What About Dental And Vision Insurance?
It’s important to note that dental and vision insurance are not covered by the federal government, Medicaid, Medicare, or most health insurance companies. The only exception is if you have a high-deductible plan, in which case you can use an HRA account (Health Reimbursement Arrangement) to pay for your dental and vision needs.
However, these accounts must be set up before you need them. If you haven’t taken steps to set one up when you’re still employed outside of residency, then it will be difficult for you to get coverage for these services once you start working as a resident.
You Can Get Health Insurance As A Medical Resident
As a medical resident, you can get health insurance.
The medical school covers you
If you’re a medical resident working for a university or hospital, then your employer is the institution that hires you and not the hospital or university. This means that your employer will provide basic health coverage for its employees. If this is the case for you, then congratulations! Your employer’s plan should cover all of your needs without paying extra for it (which is what would happen if you were covered by one of these other options).
An outside company doesn’t cover you
Medical residents who have jobs at hospitals may not have access to their own separate group health plans because they are technically employees of their institutions rather than outside companies such as Walgreens or Walmart. As such, they must rely on whatever benefits come with being employed by the hospital itself (which might include great vacation time but very little in terms of healthcare).

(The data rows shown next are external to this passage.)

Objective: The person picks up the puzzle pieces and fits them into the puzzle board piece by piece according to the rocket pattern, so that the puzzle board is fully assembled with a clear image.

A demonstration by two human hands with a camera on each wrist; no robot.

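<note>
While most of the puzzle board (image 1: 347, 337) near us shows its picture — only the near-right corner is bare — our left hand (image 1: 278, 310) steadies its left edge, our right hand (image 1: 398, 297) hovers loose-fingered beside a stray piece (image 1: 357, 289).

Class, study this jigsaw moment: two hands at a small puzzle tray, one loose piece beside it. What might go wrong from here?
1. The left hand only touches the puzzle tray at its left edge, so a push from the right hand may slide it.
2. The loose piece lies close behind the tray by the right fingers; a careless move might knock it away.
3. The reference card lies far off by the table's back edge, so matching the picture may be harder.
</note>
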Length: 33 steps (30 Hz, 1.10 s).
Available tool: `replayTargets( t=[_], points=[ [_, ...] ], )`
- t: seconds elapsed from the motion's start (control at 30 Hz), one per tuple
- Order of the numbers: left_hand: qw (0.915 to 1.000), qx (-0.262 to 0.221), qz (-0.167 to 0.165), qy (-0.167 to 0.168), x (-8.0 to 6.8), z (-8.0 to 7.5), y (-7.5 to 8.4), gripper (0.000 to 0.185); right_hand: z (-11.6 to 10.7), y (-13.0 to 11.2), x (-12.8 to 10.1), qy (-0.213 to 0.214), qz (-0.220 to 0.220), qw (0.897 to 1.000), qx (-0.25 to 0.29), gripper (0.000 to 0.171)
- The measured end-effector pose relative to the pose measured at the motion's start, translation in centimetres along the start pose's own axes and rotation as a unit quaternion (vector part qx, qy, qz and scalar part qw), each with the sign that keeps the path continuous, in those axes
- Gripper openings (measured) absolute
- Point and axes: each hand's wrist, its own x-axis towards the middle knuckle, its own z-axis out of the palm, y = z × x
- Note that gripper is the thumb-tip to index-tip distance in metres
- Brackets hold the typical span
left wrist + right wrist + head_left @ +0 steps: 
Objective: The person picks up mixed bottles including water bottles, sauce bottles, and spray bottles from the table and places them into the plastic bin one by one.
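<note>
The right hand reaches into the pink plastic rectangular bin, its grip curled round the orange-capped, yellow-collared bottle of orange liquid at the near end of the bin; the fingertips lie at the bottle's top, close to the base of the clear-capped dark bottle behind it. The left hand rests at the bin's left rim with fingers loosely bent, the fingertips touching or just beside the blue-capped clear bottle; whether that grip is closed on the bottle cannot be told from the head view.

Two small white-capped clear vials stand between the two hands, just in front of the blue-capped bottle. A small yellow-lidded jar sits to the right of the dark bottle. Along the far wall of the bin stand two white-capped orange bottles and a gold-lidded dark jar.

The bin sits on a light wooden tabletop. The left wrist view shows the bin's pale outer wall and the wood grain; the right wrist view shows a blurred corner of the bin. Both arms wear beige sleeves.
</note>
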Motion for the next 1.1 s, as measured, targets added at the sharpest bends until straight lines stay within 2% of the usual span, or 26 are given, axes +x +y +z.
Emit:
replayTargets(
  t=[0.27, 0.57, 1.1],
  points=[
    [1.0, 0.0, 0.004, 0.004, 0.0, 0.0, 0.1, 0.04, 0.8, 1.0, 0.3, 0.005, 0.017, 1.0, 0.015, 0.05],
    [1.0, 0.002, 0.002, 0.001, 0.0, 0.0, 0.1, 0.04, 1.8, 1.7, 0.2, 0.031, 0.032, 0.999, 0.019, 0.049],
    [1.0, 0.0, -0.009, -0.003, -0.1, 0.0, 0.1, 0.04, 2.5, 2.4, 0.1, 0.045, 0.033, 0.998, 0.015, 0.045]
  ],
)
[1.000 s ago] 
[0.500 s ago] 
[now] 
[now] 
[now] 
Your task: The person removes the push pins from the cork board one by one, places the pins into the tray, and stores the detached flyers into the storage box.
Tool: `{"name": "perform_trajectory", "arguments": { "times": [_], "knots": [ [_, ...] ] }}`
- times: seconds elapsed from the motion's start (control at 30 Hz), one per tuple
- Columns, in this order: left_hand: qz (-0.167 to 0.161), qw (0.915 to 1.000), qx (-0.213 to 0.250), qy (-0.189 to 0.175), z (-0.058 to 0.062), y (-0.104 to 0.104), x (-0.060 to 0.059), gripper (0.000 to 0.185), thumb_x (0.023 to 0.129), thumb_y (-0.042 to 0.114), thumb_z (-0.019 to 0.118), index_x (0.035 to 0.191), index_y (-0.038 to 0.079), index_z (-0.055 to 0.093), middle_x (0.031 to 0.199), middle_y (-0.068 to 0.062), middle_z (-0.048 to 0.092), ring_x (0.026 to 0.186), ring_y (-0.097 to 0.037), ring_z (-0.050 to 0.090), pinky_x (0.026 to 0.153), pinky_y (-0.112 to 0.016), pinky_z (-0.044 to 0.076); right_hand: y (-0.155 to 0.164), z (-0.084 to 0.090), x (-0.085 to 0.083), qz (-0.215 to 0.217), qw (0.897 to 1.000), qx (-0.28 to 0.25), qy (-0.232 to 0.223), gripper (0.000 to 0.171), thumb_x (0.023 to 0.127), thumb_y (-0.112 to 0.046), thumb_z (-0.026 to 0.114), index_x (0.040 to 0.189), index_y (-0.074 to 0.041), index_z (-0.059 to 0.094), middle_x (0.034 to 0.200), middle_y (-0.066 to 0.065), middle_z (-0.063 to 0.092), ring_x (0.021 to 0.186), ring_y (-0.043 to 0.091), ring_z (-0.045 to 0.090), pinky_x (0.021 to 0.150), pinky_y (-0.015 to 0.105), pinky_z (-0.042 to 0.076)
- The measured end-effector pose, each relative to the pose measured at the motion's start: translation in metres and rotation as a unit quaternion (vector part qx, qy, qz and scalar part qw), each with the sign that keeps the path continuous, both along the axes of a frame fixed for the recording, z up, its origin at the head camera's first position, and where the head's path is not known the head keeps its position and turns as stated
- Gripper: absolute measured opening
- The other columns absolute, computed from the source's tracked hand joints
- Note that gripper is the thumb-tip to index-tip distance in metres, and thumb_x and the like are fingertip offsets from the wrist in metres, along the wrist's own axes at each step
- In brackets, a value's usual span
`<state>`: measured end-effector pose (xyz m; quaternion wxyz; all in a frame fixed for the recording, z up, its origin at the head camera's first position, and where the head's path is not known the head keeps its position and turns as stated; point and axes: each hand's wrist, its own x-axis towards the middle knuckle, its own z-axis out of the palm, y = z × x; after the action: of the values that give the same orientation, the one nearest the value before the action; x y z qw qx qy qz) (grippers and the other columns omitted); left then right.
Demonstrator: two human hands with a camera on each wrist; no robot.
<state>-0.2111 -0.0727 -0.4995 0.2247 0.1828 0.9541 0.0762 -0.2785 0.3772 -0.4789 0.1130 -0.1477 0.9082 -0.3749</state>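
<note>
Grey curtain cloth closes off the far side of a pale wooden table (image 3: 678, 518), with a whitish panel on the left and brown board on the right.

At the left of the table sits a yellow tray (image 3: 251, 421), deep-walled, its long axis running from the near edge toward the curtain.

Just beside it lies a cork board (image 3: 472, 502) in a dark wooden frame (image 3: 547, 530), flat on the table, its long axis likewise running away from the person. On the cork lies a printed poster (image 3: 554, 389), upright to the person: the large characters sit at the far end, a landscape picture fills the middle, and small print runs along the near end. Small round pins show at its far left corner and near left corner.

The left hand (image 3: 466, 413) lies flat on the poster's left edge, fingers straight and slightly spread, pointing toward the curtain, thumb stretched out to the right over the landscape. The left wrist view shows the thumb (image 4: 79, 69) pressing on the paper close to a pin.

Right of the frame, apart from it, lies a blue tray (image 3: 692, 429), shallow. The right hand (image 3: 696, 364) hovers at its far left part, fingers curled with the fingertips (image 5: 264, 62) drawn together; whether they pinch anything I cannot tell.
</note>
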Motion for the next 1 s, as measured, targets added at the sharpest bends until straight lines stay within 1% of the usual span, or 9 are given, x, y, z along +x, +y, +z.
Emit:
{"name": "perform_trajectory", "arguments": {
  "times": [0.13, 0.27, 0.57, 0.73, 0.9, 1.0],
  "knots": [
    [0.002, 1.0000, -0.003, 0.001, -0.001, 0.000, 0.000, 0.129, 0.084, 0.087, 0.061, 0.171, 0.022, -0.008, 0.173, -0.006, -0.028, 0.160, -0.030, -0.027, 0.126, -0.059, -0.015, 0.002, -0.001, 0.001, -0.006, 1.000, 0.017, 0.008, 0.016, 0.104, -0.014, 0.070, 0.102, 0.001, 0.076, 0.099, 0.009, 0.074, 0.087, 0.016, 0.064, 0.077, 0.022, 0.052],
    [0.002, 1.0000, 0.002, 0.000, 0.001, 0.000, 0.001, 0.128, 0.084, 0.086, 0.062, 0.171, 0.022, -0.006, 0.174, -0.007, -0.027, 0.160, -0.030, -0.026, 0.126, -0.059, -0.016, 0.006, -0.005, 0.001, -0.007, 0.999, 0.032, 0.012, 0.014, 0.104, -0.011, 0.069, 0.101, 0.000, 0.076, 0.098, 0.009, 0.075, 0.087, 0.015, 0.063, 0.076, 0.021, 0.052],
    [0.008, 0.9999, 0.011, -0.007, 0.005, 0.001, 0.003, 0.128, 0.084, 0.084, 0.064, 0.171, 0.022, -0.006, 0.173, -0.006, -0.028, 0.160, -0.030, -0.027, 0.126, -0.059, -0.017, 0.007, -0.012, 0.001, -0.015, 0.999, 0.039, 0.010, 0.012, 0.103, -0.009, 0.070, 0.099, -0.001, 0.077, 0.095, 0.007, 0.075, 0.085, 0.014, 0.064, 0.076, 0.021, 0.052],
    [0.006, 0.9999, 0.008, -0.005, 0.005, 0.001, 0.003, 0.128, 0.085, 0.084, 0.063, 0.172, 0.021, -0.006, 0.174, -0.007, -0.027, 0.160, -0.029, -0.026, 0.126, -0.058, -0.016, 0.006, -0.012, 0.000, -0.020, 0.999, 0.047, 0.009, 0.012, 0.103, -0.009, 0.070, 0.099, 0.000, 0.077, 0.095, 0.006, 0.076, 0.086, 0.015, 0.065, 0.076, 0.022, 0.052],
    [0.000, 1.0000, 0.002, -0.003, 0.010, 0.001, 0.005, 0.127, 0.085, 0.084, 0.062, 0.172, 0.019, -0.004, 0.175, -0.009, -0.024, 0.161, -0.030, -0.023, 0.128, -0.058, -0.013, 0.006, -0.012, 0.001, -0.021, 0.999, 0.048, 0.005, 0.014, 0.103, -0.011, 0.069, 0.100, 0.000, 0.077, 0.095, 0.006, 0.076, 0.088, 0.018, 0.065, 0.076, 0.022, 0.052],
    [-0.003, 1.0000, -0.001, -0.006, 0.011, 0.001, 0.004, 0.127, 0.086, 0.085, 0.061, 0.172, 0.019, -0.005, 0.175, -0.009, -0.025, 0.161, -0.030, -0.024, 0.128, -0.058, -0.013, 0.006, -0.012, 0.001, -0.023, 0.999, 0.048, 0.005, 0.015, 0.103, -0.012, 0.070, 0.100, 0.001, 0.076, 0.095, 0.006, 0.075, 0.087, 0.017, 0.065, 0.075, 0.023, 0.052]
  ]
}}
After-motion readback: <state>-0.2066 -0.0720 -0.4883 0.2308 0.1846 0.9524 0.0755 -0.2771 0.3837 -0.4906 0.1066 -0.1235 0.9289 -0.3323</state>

What If My Child Is A Medical Resident?
If you’re a parent and your child is a medical resident, he or she may be able to take advantage of the premium tax credit. This tax credit is available to people who purchase health insurance through the marketplace and whose income meets certain requirements. The tax credit amount depends on how much money you make and how many people live in your household.
For example, if your family earns less than 40% of the federal poverty line (FPL), then you’ll likely qualify for some assistance with premiums. If so, you would use the FPL figure in your state when applying for coverage; otherwise, use 40% as an approximation for whether or not your income qualifies for help paying for health insurance premiums based on federal guidelines set by law.
As a medical resident, your employer offers health insurance or through your spouse’s workplace.
If you are an employee of the hospital and receive health insurance from your own company, this is considered ’employer-provided coverage.’ If you are employed by a school (for example, a teaching hospital or university) and receive health insurance from that employer, this is also considered ’employer-provided coverage.’
As long as you pay no more than 9.5% of your income for these benefits, there will be no taxes. However, if you do not claim 100% dependent status for anyone else on your tax return (or if they must file their tax return), any part of the benefit—up to 9.5%—paid by someone else may be taxable income.